**EXERCISE PROMPT**
Return only the stretch of the material below that begins with the line containing "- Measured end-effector" and ends with the line containing "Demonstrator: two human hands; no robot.", exactly; both of those lines belong to it.

**RAW DATA**

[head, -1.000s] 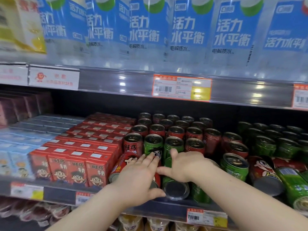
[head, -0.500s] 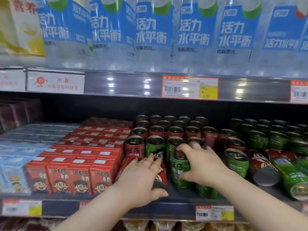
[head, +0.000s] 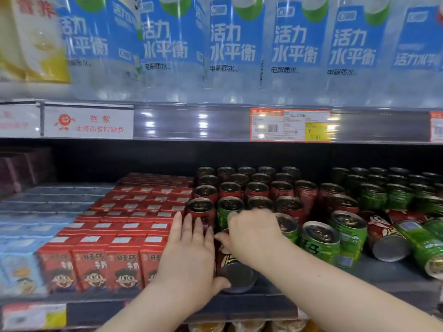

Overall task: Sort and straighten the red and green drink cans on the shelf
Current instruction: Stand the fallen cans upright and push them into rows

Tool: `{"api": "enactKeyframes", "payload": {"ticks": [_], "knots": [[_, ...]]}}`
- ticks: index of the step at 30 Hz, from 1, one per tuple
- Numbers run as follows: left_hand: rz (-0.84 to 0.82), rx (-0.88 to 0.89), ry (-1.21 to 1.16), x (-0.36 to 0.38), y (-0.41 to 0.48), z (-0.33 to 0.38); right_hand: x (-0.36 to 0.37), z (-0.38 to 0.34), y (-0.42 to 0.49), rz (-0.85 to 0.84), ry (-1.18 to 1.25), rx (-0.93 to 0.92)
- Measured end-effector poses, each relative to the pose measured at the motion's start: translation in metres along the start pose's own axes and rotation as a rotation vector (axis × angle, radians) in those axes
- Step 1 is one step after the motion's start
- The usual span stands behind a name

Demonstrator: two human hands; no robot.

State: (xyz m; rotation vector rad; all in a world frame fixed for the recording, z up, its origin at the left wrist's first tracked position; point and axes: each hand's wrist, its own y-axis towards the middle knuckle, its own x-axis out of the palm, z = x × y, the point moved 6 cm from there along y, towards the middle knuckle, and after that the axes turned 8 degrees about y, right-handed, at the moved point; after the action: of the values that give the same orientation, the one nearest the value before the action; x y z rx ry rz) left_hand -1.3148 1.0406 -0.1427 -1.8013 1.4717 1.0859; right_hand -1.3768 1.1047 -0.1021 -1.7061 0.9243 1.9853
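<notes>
red can [head: 239, 275] gripped by right hand [head: 254, 233], left hand [head: 189, 257] flat alongside.

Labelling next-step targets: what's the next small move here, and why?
Probably tip the fallen red can upright. It lies on its side at the shelf front, base toward the camera, with the right hand gripping its far end and the left hand flat against its side. Upright red cans stand behind it.

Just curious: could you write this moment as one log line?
left hand: flat against tipped red can | right hand: grips it | right side: second red can, green can lying down | sorting: unfinished
</notes>
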Motion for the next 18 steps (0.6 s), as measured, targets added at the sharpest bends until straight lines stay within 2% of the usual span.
{"api": "enactKeyframes", "payload": {"ticks": [4,6,9,11,14,16,18], "knots": [[-0.016,0.028,-0.003,0.006,0.001,0.000,0.033,0.012,0.002,-0.325,0.285,0.221],[-0.013,0.047,-0.006,0.007,0.001,0.001,0.042,0.019,-0.001,-0.383,0.467,0.304],[0.010,0.073,-0.011,0.005,-0.001,0.001,0.039,0.025,-0.006,-0.265,0.663,0.346],[0.014,0.099,-0.011,0.003,-0.003,0.000,0.026,0.026,-0.010,-0.093,0.722,0.304],[0.016,0.136,0.009,0.003,-0.003,0.000,0.006,0.020,-0.019,0.103,0.593,0.149],[0.034,0.146,0.018,0.004,-0.003,-0.001,0.000,0.014,-0.023,0.156,0.307,0.073],[0.063,0.142,0.012,0.004,-0.003,-0.001,0.000,0.020,-0.022,0.186,0.029,0.077]]}}
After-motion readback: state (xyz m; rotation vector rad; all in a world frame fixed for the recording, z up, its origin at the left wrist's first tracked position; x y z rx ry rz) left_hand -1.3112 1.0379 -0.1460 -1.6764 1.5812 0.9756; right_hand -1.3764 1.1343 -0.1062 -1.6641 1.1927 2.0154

**EXERCISE SOLUTION**
- Measured end-effector poses, each relative to the pose measured at the motion's start: translation in metres along the start pose's own axes and rotation as a rotation vector (axis × angle, radians) in those axes
- Step 1 is one step after the motion's start
- The usual span stands behind a name

Demonstrator: two human hands; no robot.

This answer is finished.